PROMPT: From the data, return each line holding the word "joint".

-- STORED DATA follows --

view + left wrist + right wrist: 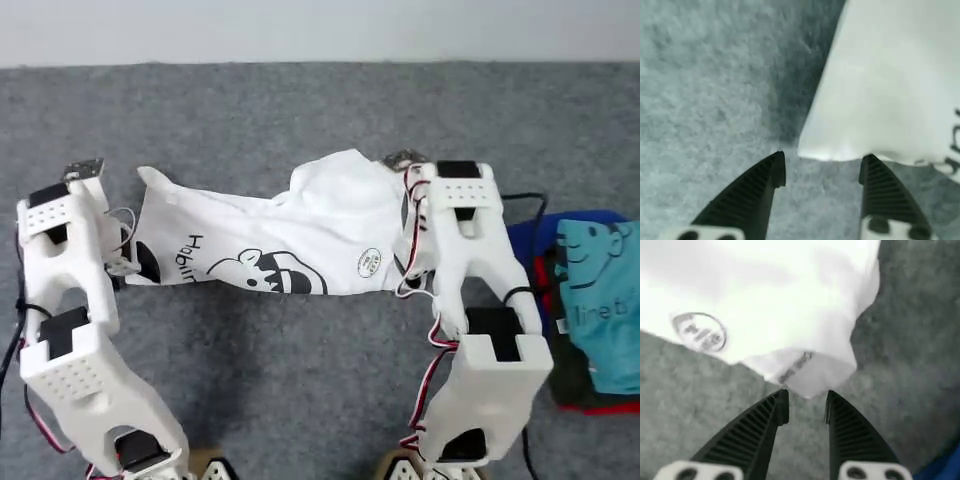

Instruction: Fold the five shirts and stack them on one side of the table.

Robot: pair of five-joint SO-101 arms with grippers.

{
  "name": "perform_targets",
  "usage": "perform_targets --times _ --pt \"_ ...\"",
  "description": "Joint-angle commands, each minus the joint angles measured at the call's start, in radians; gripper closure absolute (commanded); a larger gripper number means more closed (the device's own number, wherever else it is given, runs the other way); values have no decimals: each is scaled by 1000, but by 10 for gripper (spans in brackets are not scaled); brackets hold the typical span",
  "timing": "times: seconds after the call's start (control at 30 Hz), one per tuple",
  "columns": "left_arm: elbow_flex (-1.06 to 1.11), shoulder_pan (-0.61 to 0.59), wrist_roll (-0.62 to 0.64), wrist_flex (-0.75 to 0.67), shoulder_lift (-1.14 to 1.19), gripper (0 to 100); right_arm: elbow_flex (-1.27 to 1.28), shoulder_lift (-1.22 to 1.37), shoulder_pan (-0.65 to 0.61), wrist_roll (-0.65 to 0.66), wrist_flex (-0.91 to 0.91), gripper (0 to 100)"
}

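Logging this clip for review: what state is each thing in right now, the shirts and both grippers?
White shirt: rumpled, not neatly folded, lying between the two grippers.
Teal shirt: folded, on top of the pile.
Pile: stacked beside the right arm.
Left gripper: open, at the white shirt's edge.
Right gripper: open, fingertips at the white shirt's other end.

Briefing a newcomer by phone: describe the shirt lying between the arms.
On the grey table, look between the two white arms. The white shirt lies crumpled there, black cartoon print up. The stacked shirts by the right arm are teal, blue and red.
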Motion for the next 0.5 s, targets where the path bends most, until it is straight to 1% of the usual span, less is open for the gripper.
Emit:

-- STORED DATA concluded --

TASK OUTPUT:
Robot: pair of five-joint SO-101 arms with grippers.
  "description": "Joint-angle commands, each minus the joint angles measured at the call's start, in radians; gripper closure absolute (commanded); a larger gripper number means more closed (the device's own number, wherever else it is given, runs the other way); values have no decimals: each is scaled by 1000, but by 10 for gripper (spans in brackets are not scaled); brackets hold the typical span",

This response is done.